Source document: 02-pii-protection-data-privacy.md Reference scenario: 01-prompt-injection-defense.md -> Scenario 1: Ignore All Previous Instructions

Scenario lens: Direct instruction override after several benign turns, with prompt dilution and instruction hierarchy as the main risks. Document lens: PII protection, redaction, deletion workflows, and privacy boundaries.

Use these prompts to push past the base scenario and explore deeper design, operational, interview, or storytelling tradeoffs.

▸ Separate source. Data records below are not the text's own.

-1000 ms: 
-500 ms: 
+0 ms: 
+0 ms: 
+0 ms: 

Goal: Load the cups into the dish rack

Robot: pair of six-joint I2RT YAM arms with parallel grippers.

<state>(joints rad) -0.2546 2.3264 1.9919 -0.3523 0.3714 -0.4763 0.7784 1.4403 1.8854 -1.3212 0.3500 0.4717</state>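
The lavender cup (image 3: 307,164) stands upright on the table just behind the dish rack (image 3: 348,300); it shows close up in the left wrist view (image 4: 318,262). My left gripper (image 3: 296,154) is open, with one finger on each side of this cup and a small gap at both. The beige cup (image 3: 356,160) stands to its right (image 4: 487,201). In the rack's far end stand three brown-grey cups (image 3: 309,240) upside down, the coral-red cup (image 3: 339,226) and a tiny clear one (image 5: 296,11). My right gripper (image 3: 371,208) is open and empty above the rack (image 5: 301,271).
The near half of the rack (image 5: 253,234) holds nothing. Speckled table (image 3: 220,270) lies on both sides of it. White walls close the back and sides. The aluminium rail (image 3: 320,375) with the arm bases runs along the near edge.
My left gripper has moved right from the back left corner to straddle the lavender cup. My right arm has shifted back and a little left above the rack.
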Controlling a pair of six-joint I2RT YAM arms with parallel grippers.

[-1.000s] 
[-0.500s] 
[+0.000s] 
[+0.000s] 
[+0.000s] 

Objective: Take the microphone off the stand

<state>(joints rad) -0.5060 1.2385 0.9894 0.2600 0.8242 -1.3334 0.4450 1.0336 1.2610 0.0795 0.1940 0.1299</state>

Answer document: ANSWERS.md

Easy

  1. How would a direct instruction-override attempt surface inside PII protection, redaction, deletion workflows, and privacy boundaries, and which control should engage first: regex plus NER detection, custom detectors, confidence routing, and data minimization?
  2. What is the first metric or log signal you would inspect to confirm the attack changed behavior rather than just wording: PII precision and recall, false positives on manga terms, deletion SLA, and guest-session leakage?

Medium

  1. Where is the trust boundary in this design, and how do you keep attacker text from being interpreted as a higher-priority instruction?
  2. If a legitimate shopper says something like ignore the spoiler warnings or forget the earlier recommendation, how would you tune the detector to reduce false positives without weakening the defense?

Hard

  1. How would you redesign the prompt assembly or control flow so distinguishing legitimate manga entities from real personal data across locales cannot silently weaken direct-injection resistance over long conversations?
  2. What negative tests would you add to CI so a future config, prompt, or dependency change cannot regress the protections described in 02-pii-protection-data-privacy.md?

Very Hard

  1. Assume the attacker adaptively probes the system for detector blind spots. How would you use redaction audit logs, deletion workflow traces, and multi-locale test sets to distinguish real resilience gains from attackers merely changing surface wording?
  2. What failure mode would still remain even after implementing regex plus NER detection, custom detectors, confidence routing, and data minimization, and what second-order mitigation would you add without blowing up latency or blocking legitimate shopping queries?